## Task brief
Copy the lines of the data below exactly, starting at the first and stopping after the line that contains "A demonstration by"; include no pictures.

## Dataset extract
>>>
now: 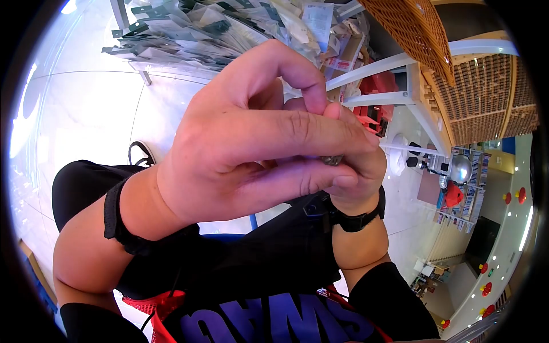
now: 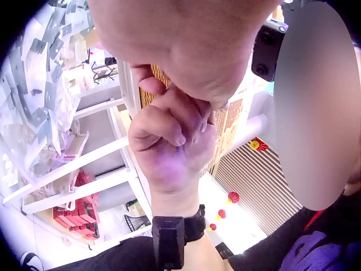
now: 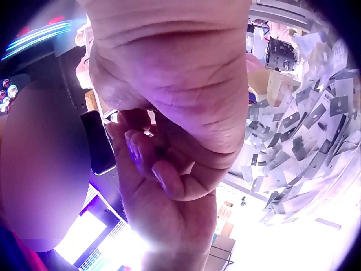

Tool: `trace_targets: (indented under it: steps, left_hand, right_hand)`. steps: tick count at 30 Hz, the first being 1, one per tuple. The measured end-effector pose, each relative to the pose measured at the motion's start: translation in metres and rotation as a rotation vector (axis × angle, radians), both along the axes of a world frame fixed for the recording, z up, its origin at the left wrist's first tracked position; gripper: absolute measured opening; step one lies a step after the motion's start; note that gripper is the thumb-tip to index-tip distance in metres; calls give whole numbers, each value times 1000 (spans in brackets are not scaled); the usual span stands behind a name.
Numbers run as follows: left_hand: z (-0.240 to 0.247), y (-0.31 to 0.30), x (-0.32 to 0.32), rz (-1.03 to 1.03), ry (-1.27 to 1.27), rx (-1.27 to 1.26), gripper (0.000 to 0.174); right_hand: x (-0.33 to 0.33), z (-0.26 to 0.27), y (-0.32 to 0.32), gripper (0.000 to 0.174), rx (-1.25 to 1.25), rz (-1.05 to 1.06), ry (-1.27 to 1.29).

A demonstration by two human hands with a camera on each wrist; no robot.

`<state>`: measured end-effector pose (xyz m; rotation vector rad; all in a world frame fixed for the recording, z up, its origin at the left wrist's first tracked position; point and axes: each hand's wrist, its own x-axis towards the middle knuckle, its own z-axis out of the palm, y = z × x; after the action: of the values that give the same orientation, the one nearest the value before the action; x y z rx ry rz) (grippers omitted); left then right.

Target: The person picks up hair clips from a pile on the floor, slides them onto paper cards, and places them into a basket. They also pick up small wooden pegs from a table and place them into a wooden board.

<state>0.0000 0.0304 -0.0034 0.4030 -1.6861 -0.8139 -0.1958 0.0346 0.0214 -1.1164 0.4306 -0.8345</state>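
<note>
Both hands are raised close together in front of the body. In the head view the left hand [image 1: 223,137] reaches across from the left, its index finger bent and its thumb pointing right. A small greyish glinting piece [image 1: 331,160] shows between its thumb and fingers, mostly hidden; I cannot tell its kind. Pressed against those fingertips, the right hand [image 1: 366,168] has curled fingers about the same small piece. In the left wrist view the right hand [image 2: 175,141] shows bent fingers under the left palm. The right wrist view has the left hand [image 3: 169,209] meeting the right fingers.
Many flat clear packets with dark tops [image 1: 189,34] fill a rack ahead. A white metal frame [image 1: 400,97] stands at the right, with woven baskets [image 1: 474,97] and red boxes [image 1: 377,94] by it. The person's black-clad legs [image 1: 251,246] are below the hands.
</note>
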Motion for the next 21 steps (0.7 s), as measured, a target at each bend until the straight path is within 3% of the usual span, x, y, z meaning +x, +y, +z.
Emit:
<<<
## Answer box
now: 
now: 
now: 

Tool: `trace_targets: (indented under it: steps, left_hand, right_hand)`. steps: tick count at 30 Hz, the first being 1, one per tuple. The measured end-effector pose, each relative to the pose measured at the motion's start: translation in metres and rotation as a rotation vector (axis × angle, radians), both along the axes of a world frame fixed for the recording, z up, its origin at the left wrist's first tracked position; gripper: absolute measured opening; step one lies a step after the motion's start; note that gripper is the thumb-tip to index-tip distance in metres; calls give whole numbers, each value times 1000 (spans in brackets are not scaled); the usual span stands behind a name.
Numbers run as follows: left_hand: z (-0.240 to 0.247), y (-0.31 to 0.30), x (-0.32 to 0.32), rz (-1.03 to 1.03), ry (-1.27 to 1.27), rx (-1.27 to 1.26), gripper (0.000 to 0.174); right_hand: x (-0.33 to 0.33), z (-0.26 to 0.27), y (-0.32 to 0.32), gripper (0.000 to 0.174), rx (-1.25 to 1.25), rz (-1.05 to 1.06), ry (-1.27 to 1.29).

A demonstration by two human hands with a camera on each wrist; no robot.

The generated output is now complete.